Standing with good posture can make you look thinner as well as younger. Yep, just by standing with good alignment through your spine and your abdominal muscles lightly engaged you can take what will look like 5 pounds off of your midsection. Try it. Stand sideways to a mirror letting your abdominal muscles to be slack and allowing your belly to protrude. Then pull in your abs, lightly, and notice how you appear to have lost weight. Not only will focusing on lightly engaging your abdominal muscles while standing or walking help your appearance, it will also help prevent lower back pain. Just engaging those muscles is a form of core training which will strengthen the abdominals and take pressure off the back. Adopting this habit on a regular basis will serve to strengthen the abs, thus making the habit easier. Doing abdominal exercises such as low, high and side planks will further strengthen the abdominal area as well as the muscles of the back. Good posture will get easier. Your lower back will thank you.
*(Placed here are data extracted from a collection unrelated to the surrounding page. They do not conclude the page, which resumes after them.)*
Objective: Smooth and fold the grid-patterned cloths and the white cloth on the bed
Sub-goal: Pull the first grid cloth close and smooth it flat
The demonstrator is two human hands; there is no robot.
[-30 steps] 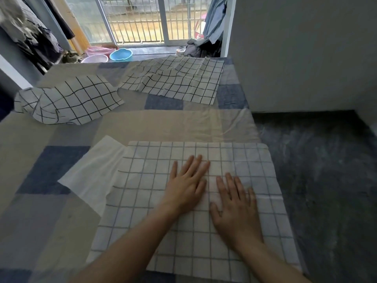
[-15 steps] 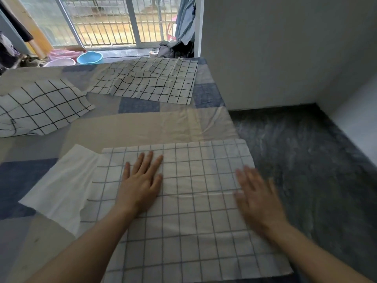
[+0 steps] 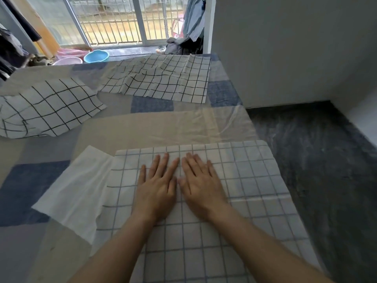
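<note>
A white cloth with a blue grid lies spread flat on the bed in front of me. My left hand and my right hand press on it side by side, palms down, fingers straight. A plain white cloth pokes out from under its left edge. Farther back lies a wrinkled black-grid cloth. Another black-grid cloth sits rumpled at the left.
The bed wears a beige and blue patchwork sheet; its right edge drops to a dark floor. A grey wall stands at the right. Beyond the bed are a blue basin, pink basins and a barred glass door.
My right hand has swept back from the cloth's right side to the middle, beside my left hand. Both hands now lie farther up the cloth.
</note>
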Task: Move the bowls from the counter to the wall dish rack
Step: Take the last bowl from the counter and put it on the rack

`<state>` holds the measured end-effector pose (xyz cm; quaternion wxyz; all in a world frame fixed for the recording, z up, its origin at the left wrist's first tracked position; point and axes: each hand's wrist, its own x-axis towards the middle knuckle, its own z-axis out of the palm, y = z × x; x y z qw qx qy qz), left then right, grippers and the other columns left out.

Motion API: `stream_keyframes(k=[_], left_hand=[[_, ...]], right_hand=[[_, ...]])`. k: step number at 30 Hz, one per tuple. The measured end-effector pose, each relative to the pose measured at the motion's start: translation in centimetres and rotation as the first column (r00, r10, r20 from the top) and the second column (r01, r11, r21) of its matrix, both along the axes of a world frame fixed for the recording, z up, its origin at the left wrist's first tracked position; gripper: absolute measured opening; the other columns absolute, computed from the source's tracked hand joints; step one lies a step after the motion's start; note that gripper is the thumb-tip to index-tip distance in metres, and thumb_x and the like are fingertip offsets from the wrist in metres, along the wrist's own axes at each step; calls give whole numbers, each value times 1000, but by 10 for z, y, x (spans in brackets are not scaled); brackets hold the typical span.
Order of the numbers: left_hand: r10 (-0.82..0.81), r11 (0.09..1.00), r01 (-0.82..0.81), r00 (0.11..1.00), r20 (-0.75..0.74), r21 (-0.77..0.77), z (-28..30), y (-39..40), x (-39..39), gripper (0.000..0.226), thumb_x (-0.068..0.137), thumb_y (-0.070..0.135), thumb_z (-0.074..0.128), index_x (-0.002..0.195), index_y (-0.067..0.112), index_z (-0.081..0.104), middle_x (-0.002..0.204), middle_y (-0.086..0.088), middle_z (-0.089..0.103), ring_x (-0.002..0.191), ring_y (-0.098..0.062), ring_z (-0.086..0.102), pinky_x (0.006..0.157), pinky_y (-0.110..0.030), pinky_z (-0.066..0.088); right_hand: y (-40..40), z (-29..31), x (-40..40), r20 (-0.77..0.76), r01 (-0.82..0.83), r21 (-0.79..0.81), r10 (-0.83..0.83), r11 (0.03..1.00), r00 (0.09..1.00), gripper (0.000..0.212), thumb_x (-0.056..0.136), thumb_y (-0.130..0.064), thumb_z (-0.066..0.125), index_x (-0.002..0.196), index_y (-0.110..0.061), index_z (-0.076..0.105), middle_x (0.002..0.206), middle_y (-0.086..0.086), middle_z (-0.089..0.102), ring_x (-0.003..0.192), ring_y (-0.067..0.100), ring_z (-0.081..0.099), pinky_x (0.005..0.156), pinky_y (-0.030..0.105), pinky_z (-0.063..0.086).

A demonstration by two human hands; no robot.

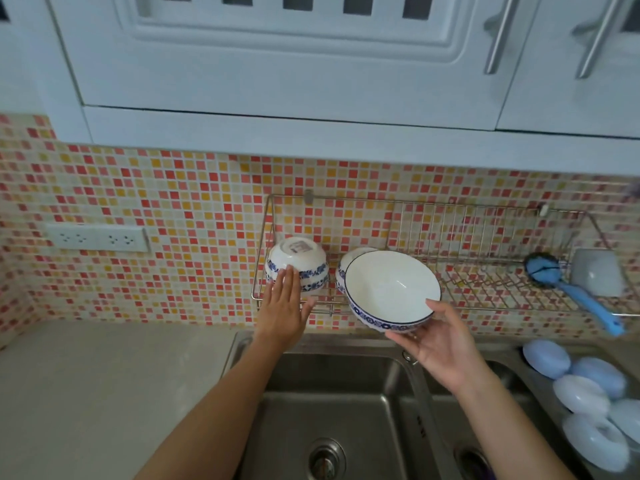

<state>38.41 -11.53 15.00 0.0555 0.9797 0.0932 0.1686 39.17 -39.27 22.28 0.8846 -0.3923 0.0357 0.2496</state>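
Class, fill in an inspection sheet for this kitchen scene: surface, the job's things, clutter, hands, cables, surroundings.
Surface: pale counter at left, bare where visible; steel sink below the hands.
Job's things: wire wall rack; upside-down bowls at its left end; a tilted bowl behind the held bowl.
Clutter: blue brush and white cup in the rack; pale blue and white round items at right.
Hands: left hand open, fingers on the upside-down bowls; right hand grips the held bowl's rim.
Cables: nothing seen.
Surroundings: mosaic tile wall, wall socket, white cabinets.

Bare forearms, no sleeves, rings.
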Motion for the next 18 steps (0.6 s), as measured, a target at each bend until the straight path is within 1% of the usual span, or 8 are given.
stream_keyframes(k=[3,6,8,10,12,15,18], left_hand=[[8,1000,-8,1000,6,15,0,-1,0,90,76,66,-29,147,12,-19,156,-6,-24,141,-22,-25,113,-36,-17],[14,1000,-14,1000,9,24,0,-2,0,92,75,67,-29,147,11,-19,155,-6,-23,142,-22,-24,113,-36,-17],[19,999,-19,1000,9,28,1,-3,0,91,75,67,-28,147,11,-19,155,-6,-23,142,-22,-24,112,-36,-18],[21,999,-21,1000,9,29,0,-2,1,88,78,66,-23,147,10,-19,155,-7,-23,141,-22,-24,112,-36,-18],[24,999,-24,1000,14,22,0,-2,0,87,80,66,-21,146,10,-19,156,-8,-22,142,-23,-23,113,-36,-17],[38,999,-38,999,6,17,-1,-3,1,86,80,65,-19,145,9,-24,155,-9,-26,142,-23,-25,114,-35,-16],[56,998,-56,998,2,-1,-1,-3,2,86,80,66,-18,144,9,-25,154,-9,-28,141,-23,-27,114,-35,-16]], right_hand=[[-3,10,14,38,25,-26,-24,999,999,53,76,-17,65,127,-13,50,132,19,53,116,41,56,76,57,57],[-1,20,30,64,50,-24,-49,998,997,51,78,-16,66,126,-13,51,134,18,51,118,40,54,75,58,57],[4,26,39,81,65,-25,-63,998,995,44,80,-14,67,122,-13,52,132,16,51,117,39,54,76,58,57],[12,33,47,97,68,-38,-64,997,993,34,85,-12,65,118,-14,53,128,16,52,114,38,54,79,60,55],[22,38,54,102,60,-67,-53,996,993,29,87,-10,65,114,-13,54,125,16,53,112,39,55,83,62,53],[40,43,65,113,36,-108,-24,994,993,29,85,-7,68,110,-9,54,123,18,53,113,40,54,85,63,52],[58,47,76,187,32,-203,6,979,982,34,83,-8,71,112,-8,53,122,17,54,111,36,57,84,60,54]])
When you see someone standing or walking with rounded shoulders you may perceive them to be older than they are. Someone who carries themselves with good posture can fool you into thinking they are younger than they are. Some gradual changes to our posture will naturally occur as we age. We can expect to become stooped over the years, but there is plenty we can do to delay the hunched posture of an older person. Simply by being aware of engaging the muscles of the upper back slightly you can avoid a premature rounded posture look. Again, the more you practice this the more natural it will become. Your upper back will be stronger, your chest will be more open, your posture will be great, you will even breath more easily and you may even have people thinking you are much younger than your years. Many activities, such as computer work, reading or even knitting, have us with our arms forward, for long periods of time, thus shortening the muscles in the front of the shoulder and lengthening the muscles of the back of the shoulder. Over time, this posture will cause us to have rounded shoulders and a stooped posture will develop. Taking time often, throughout the day, to sit tall, stretch the arms out to the side at shoulder height and press them back will stretch the muscles of the chest and front of the shoulder thus helping to prevent them from shortening which eventually will cause the upper back to become rounded. This, along with upper back strengthening exercises, will really help to prevent poor posture, which if allowed to progress can lead to neck and shoulder pain. A good balance between strong postural muscles of the upper back and flexibility of the chest and shoulder girdle muscles will promote good posture as well as prevent that upper body pain.
While practising good posture when sitting at a desk or standing in a line is beneficial, it is perhaps most important during activity. Weight lifting, running, cycling or even household chores, if done repeatedly with poor posture, will eventually lead to pain due to injury. Good posture keeps bones and joints in correct alignment so that muscles and ligaments are used correctly. This good alignment helps prevent wear and tear on joints which can lead to arthritis, bursitis, tendonitis, nerve impingement or other problems. If you do a lot of golf, running, cycling or weight lifting, consider doing some yoga to balance out your activity. Yoga stretches are an excellent way to “lengthen” muscles that are most used or “shortened” during these activities. Muscle imbalance will create poor posture. Shortened hip flexors from running or cycling will cause back pain. Shortened chest or shoulder muscles due to golf will cause neck and shoulder pain. Add a stretching program to your routine to help prevent imbalances. Be sure to put a little more emphasis on training the back of the body when weight training. Because we typically use muscles of the front of the body more often, the muscles of the back of the body are often weak and over stretched. They can use a little more strengthening.
Head and neck alignment is important to good posture as well. Your ears should be in line with your shoulders. Your head weighs 10 to 12 pounds. The more you tilt it sideways or drop it forward the heavier it becomes and the more pressure you put on the muscles of the neck, back or shoulders. You can even cause nerve impingement from pressure on the spinal cord. This presents itself as tingling or numbness. A forward poke of the head puts undue stress on the neck leading to neck pain, headaches or TMJ (temporomandibular joint) pain. Using a cell phone too often, a computer screen that is too low or doing anything for too long of a time that has you dropping your chin towards your chest will create this poor alignment over time. Be sure to have any workstations ergonomically correct.Take breaks throughout the day to perform a few neck stretches. Nip any neck, shoulder or back pain in the bud. If problems arise, take notice of your posture or get an assessment from a physiotherapist, osteopaths or chiropractor. Always focus on good posture. You may look younger and slimmer but the best benefit is healthy joints that are free of pain. To help achieve an active, energetic, pain free life pay attention to good posture.